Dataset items

+-------+

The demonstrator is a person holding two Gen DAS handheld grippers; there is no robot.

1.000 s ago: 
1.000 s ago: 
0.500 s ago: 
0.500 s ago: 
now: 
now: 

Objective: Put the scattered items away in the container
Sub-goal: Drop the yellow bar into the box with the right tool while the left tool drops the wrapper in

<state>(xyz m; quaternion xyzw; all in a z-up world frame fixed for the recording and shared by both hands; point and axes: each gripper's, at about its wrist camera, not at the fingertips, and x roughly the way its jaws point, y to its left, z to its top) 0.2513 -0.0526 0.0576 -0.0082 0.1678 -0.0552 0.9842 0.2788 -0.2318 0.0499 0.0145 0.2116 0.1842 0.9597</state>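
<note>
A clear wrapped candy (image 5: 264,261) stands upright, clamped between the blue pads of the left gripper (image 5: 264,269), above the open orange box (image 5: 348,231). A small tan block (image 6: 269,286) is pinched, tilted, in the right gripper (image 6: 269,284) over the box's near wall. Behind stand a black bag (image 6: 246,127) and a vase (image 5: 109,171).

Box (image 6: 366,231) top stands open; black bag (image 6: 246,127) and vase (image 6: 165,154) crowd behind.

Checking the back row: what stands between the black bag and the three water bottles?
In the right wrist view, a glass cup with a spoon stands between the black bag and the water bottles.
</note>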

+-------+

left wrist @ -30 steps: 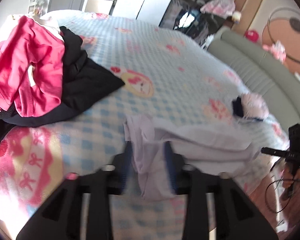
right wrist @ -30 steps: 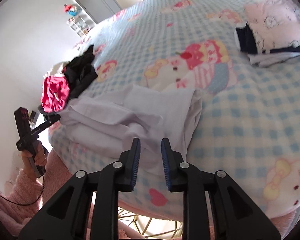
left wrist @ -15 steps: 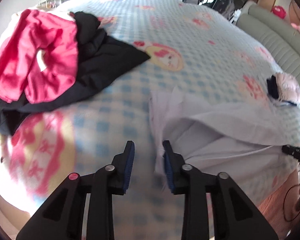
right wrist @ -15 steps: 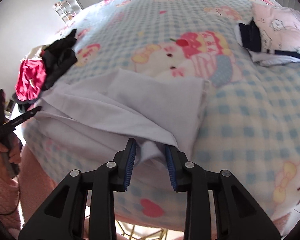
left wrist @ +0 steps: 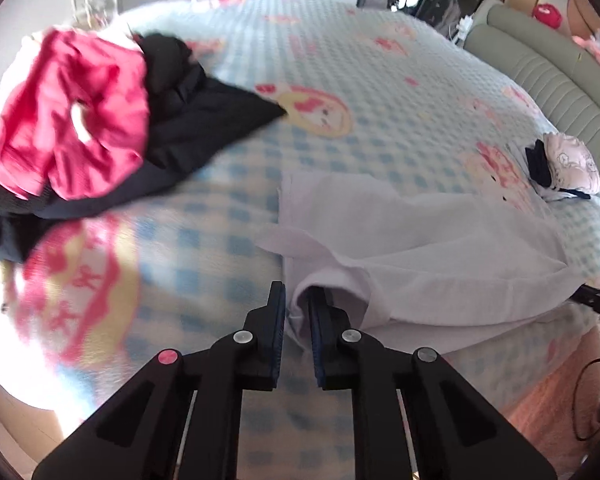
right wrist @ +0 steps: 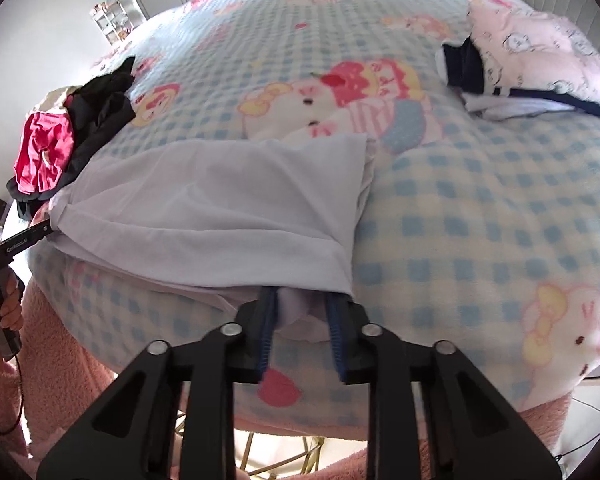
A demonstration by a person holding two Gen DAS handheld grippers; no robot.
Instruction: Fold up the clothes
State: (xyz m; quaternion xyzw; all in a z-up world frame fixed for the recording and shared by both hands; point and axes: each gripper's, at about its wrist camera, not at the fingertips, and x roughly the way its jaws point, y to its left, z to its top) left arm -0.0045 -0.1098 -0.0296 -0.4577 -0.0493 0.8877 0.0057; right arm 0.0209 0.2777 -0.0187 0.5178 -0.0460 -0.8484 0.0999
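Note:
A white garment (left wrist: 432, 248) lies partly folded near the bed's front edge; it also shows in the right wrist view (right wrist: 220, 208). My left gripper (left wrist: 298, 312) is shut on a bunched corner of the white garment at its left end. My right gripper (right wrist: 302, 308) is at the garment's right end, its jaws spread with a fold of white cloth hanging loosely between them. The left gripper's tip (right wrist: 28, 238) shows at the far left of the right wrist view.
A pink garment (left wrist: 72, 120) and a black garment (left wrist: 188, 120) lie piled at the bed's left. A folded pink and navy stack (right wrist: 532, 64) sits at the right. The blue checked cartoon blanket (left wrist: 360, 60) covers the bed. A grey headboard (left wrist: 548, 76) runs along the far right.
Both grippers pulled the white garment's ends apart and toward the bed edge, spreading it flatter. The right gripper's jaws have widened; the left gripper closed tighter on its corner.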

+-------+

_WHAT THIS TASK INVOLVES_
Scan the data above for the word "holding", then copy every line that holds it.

_FINISHED EXERCISE_
The demonstrator is a person holding two Gen DAS handheld grippers; there is no robot.
A demonstration by a person holding two Gen DAS handheld grippers; no robot.

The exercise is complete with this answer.